▶ _What the task asks_
In the listing below, locate the line that contains "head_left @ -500" and the line that contains "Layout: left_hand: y". Restate word for word those two lines and every line between them, and nothing else.

:::::

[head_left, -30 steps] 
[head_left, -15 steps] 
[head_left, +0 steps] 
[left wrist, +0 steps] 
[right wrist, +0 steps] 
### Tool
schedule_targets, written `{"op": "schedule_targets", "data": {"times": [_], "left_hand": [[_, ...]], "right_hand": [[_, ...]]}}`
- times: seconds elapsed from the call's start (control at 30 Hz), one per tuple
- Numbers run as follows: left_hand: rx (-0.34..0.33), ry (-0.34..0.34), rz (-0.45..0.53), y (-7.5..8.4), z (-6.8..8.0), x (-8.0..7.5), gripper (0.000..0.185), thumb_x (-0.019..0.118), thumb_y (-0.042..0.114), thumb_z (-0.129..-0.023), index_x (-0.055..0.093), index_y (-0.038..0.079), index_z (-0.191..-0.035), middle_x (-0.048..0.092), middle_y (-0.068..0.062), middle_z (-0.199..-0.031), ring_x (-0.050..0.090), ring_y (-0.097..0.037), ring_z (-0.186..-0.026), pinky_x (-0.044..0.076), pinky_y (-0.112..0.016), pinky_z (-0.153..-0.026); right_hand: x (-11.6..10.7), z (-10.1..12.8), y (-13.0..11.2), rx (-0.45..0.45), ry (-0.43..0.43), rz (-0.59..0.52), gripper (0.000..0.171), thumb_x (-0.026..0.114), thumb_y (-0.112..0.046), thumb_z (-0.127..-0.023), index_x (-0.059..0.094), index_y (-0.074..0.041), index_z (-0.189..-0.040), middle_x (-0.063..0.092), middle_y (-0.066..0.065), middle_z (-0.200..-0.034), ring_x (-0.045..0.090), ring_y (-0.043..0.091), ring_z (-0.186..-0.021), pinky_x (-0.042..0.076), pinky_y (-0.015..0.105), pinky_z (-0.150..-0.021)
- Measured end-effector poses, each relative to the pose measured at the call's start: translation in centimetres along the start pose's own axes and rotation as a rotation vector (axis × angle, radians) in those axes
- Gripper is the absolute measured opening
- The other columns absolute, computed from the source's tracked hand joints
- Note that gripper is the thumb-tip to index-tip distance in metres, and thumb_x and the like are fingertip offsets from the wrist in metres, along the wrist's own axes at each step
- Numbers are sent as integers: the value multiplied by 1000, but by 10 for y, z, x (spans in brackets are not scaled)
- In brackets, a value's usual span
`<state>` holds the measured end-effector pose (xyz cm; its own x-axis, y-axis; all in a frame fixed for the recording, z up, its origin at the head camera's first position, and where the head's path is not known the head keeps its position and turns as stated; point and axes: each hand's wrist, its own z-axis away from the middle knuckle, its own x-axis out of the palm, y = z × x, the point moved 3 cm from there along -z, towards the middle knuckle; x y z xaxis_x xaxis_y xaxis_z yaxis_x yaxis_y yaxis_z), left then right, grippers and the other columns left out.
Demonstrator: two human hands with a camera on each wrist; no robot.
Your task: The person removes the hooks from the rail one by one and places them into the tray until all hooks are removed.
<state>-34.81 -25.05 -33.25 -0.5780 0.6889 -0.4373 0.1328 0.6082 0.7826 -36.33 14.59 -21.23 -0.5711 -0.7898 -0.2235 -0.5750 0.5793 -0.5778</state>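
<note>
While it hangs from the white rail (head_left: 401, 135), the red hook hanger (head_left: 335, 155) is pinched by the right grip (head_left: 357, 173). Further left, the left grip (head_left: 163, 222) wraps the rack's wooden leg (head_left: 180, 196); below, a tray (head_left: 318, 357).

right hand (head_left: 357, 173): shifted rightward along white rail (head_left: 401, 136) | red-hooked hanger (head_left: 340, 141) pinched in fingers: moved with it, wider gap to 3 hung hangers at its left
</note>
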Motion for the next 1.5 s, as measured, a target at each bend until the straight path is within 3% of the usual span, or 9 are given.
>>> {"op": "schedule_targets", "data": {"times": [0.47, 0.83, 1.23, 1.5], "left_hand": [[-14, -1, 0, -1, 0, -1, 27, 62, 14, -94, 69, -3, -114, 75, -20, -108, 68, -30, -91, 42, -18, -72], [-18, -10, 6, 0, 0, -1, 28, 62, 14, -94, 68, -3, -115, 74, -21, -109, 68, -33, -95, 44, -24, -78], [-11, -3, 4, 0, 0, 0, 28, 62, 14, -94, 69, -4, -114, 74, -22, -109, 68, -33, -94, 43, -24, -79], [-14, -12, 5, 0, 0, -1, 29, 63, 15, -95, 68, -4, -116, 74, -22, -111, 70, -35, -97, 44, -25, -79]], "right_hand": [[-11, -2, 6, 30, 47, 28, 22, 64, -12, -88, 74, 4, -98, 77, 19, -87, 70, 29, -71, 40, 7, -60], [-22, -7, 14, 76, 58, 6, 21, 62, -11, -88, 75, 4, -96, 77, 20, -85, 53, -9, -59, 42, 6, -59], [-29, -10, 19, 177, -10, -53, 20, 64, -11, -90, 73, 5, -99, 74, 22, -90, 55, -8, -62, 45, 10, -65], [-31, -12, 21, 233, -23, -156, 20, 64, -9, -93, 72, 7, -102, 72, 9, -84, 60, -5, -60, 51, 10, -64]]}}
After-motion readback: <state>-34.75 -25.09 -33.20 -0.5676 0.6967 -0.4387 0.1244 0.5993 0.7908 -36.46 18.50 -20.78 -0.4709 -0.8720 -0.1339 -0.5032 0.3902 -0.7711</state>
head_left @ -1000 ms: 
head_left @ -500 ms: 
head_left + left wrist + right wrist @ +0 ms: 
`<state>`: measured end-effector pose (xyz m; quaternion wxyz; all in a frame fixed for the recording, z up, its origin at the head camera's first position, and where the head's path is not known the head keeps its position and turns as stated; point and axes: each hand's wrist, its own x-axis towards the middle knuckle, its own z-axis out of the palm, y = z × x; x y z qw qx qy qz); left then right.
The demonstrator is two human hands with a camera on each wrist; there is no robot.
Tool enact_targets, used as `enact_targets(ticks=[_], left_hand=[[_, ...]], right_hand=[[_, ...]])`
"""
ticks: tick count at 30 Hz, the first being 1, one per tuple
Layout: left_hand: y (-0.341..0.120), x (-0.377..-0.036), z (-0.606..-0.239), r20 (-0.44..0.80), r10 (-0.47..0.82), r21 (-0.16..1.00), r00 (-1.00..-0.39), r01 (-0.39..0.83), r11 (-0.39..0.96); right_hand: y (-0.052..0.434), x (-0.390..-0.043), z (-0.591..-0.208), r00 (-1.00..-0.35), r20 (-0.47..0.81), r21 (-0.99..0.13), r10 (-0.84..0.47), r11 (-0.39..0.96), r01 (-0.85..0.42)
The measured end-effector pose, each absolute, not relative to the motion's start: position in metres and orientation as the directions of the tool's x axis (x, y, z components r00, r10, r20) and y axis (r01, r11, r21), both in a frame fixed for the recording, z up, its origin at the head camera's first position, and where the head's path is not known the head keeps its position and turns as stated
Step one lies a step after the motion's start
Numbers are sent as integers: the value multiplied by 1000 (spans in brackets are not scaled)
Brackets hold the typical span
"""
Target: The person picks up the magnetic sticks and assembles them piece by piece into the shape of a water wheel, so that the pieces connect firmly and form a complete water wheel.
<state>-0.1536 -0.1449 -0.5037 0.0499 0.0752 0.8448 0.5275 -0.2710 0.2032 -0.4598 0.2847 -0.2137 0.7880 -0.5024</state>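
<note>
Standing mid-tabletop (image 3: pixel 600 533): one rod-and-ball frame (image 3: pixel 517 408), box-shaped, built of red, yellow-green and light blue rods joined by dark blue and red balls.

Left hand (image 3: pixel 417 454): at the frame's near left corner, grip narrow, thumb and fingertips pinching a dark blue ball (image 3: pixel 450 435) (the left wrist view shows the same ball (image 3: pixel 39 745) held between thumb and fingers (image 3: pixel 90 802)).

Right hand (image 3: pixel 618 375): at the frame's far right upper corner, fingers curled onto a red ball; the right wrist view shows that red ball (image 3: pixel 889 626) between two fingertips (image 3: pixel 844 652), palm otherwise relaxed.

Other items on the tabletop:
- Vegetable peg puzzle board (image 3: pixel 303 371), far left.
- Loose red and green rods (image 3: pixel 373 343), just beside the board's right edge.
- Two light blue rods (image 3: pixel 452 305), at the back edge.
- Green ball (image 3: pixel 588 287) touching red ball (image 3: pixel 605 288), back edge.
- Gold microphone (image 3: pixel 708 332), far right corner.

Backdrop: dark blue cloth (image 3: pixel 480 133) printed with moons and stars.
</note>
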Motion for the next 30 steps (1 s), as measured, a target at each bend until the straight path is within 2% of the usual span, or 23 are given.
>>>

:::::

▶ _The completed task_
head_left @ -500 ms: 
head_left + left wrist + right wrist @ +0 ms: 
`<state>`: measured end-effector pose (xyz m; quaternion wxyz; all in a frame fixed for the recording, z up, its origin at the head camera's first position, and where the head's path is not known the head keeps its position and turns as stated; point and axes: each hand's wrist, its own x-axis towards the middle knuckle, its own z-axis out of the palm, y = z × x; x y z qw qx qy qz); left then right.
The demonstrator is two human hands with a camera on each wrist; there is no robot.
Tool enact_targets, used as `enact_targets(ticks=[_], left_hand=[[_, ...]], right_hand=[[_, ...]])`
"""
ticks: tick count at 30 Hz, the first being 1, one per tuple
Layout: left_hand: y (-0.341..0.120), x (-0.377..-0.036), z (-0.606..-0.239), r20 (-0.44..0.80), r10 (-0.47..0.82), r21 (-0.16..1.00), r00 (-1.00..-0.39), r01 (-0.39..0.83), r11 (-0.39..0.96); right_hand: y (-0.052..0.434), x (-0.390..-0.043), z (-0.591..-0.208), r00 (-1.00..-0.35), r20 (-0.47..0.81), r21 (-0.99..0.13), r10 (-0.84..0.47), r11 (-0.39..0.96), r01 (-0.85..0.42)

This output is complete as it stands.